- Born: October 5, 1925 Ochakov, Nikolaev oblast, USSR
- Died: December 1, 1999 (aged 74) Saint Petersburg, Russian Federation
- Education: Vera Mukhina Institute
- Known for: Painting
- Movement: Realism

= Alexander Tatarenko =

Russian painter

Alexander Alexandrovich Tatarenko (Алекса́ндр Алекса́ндрович Тата́ренко; October 5, 1925 – December 1, 1999) was a Russian painter, restorer, art teacher, and member of the Saint Petersburg Union of Artists who regarded as a representative of the Leningrad School of Painting.

== Biography ==
Alexander Alexandrovich Tatarenko was born October 5, 1925, in Ochakov city, Nikolaev oblast of southern Ukraine, USSR. Since 1933 Alexander Tatarenko lived in Leningrad.
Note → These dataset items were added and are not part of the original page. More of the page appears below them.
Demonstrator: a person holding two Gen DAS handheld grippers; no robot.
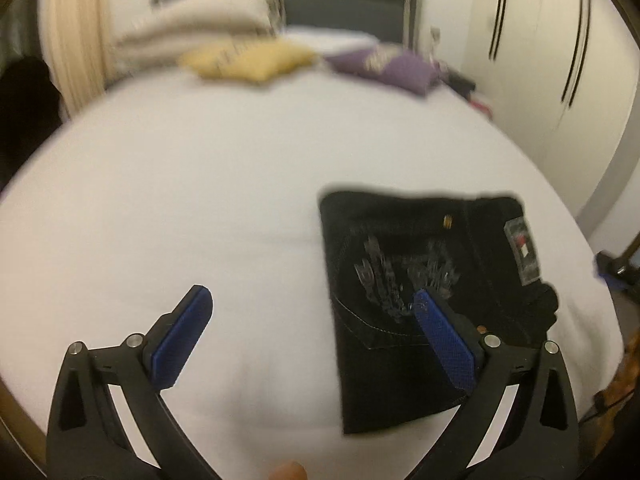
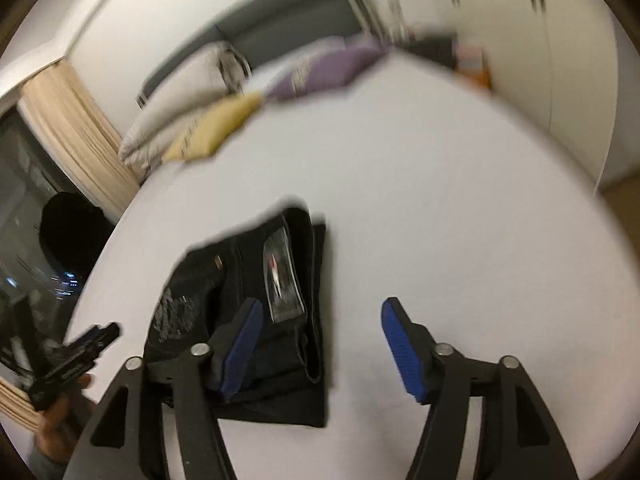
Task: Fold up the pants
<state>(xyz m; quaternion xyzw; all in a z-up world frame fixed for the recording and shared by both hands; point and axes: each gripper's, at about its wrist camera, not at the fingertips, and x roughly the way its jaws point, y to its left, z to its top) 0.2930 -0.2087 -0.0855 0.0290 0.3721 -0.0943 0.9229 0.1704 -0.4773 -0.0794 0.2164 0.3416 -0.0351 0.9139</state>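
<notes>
Left wrist view — folded pants (image 1: 420,280) under right fingertip (image 1: 436,320).

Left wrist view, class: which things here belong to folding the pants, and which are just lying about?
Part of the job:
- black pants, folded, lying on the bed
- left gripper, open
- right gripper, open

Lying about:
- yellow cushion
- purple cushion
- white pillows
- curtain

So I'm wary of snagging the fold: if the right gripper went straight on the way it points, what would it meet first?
Probably the bare white bed sheet, just right of the folded black pants. The right gripper stands open, holding nothing; blur makes depth uncertain.
</notes>
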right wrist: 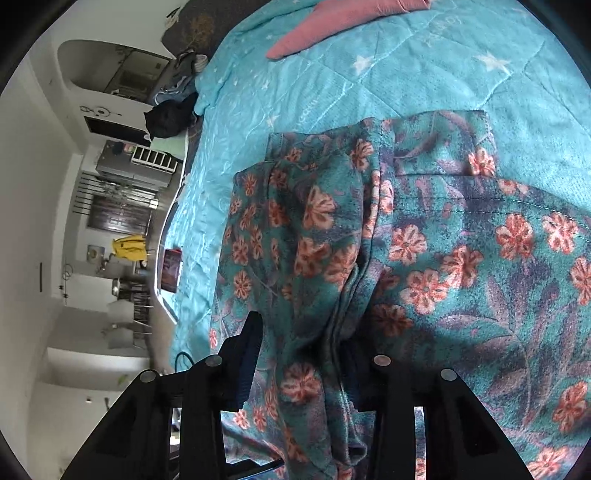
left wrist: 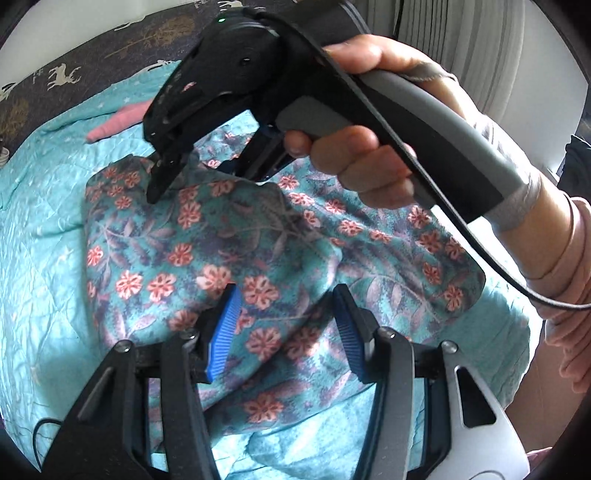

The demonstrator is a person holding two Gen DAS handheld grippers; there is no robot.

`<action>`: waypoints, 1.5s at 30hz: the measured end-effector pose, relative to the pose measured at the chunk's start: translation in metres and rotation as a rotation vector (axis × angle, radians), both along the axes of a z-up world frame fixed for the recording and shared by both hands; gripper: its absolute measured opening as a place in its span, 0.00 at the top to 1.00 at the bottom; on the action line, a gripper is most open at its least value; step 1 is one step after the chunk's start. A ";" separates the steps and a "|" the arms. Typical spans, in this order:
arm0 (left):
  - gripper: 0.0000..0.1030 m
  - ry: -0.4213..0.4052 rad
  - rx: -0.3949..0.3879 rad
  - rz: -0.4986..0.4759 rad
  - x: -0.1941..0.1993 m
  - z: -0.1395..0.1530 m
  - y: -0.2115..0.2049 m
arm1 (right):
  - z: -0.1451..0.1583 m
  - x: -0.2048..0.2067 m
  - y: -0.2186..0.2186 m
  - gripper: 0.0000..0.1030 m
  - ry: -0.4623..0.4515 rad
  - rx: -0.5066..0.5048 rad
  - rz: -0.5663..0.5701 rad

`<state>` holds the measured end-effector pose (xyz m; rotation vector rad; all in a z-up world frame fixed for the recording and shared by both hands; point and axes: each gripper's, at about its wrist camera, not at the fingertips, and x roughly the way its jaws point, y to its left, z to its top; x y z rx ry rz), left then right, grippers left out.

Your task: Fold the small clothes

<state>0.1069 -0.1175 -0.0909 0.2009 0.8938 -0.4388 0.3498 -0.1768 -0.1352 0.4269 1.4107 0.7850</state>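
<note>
While our right hand-held gripper (right wrist: 303,365) pinches the floral garment's (right wrist: 443,258) bunched edge, our left hand-held gripper (left wrist: 286,332) hangs open above it, bedspread (right wrist: 332,92) free around.

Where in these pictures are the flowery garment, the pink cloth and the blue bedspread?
Flowery garment (left wrist: 229,236): left wrist view, middle of its spread fabric.
Pink cloth (right wrist: 325,22): right wrist view, along its folded length near the top.
Bedspread (right wrist: 332,92): right wrist view, bare quilted part above the garment.

Black claws (left wrist: 286,332), blue ribbed pads (left wrist: 223,334), pink sleeve (left wrist: 569,280)
</note>
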 end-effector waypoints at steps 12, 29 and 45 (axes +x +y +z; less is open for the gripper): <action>0.96 0.000 -0.072 0.042 0.003 0.012 -0.002 | 0.003 0.002 0.007 0.88 -0.051 -0.033 -0.013; 0.96 0.007 -0.344 -0.163 -0.028 0.059 -0.012 | 0.097 -0.083 -0.086 0.89 -0.353 -0.060 -0.205; 0.96 0.101 -0.313 -0.234 -0.033 0.030 -0.046 | 0.060 -0.109 -0.153 0.89 -0.291 -0.032 -0.336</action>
In 1942–1945 Tatrenko took part in the Great Patriotic War and was wounded. Then he was mobilized in the fleet until 1950. He was awarded many military orders and medals.

In 1955 Alexander Tatarenko graduated from Vera Mukhina Institute in Leningrad in Alexander Kazantsev workshop. He studied of Stepan Privedentsev, Ivan Stepashkin, Piotr Buchkin, Kiril Iogansen.

Since 1960 Alexander Tatarenko has participated in Art Exhibitions. He painted portraits, landscapes, seascapes, cityscapes, genre compositions. Alexander Tatarenko worked as easel and monumental painter, restorer, Art teacher. His solo exhibitions were in Leningrad (1962, 1981), Odessa (1963, 1982).

Alexander Tatarenko was a member of the Saint Petersburg Union of Artists (before 1992 – Leningrad branch of Union of Artists of Russian Federation) since 1955, a Member of Peter's Academy of Sciences and Arts (1996).

Alexander Alexandrovich Tatarenko died on December 1, 1999, at the seventy-fifth year of life. His paintings reside in Art museums of Saint Petersburg, Petrozavodsk, Nikolaev, Ochakov, Lvov, in private collections in Russia, France, Ukraine, Finland, Germany, USA, England, Japan, and throughout the world.

== Bibliography ==
- Alexander Alexandrovich Tatarenko. Exhibition of works. Catalogue. – Leningrad: Khudozhnik RSFSR, 1981.
- Directory of members of the Leningrad branch of Union of Artists of Russian Federation. – Leningrad: Khudozhnik RSFSR, 1987. – p. 129.
- Soviet realist and impressionist paintings. – London: Phillips Auction, 1994.
- Matthew C. Bown. Dictionary of 20th Century Russian and Soviet Painters 1900-1980s. – London: Izomar 1998. ISBN 0-9532061-0-6, ISBN 978-0-9532061-0-0.
- Vern G. Swanson. Soviet Impressionism. – Woodbridge, England: Antique Collectors' Club, 2001. – p. 183. ISBN 1-85149-280-1, ISBN 978-1-85149-280-0.
- Artists of Peter's Academy of Arts and Sciences. – Saint Petersburg: Ladoga Publishing House, 2008. – pp. 174–175.
- Sergei V. Ivanov. Unknown Socialist Realism. The Leningrad School. – Saint Petersburg: NP-Print Edition, 2007. – pp. 254, 277, 370, 394, 396, 397, 400, 402, 403, 405, 406, 444. ISBN 5-901724-21-6, ISBN 978-5-901724-21-7.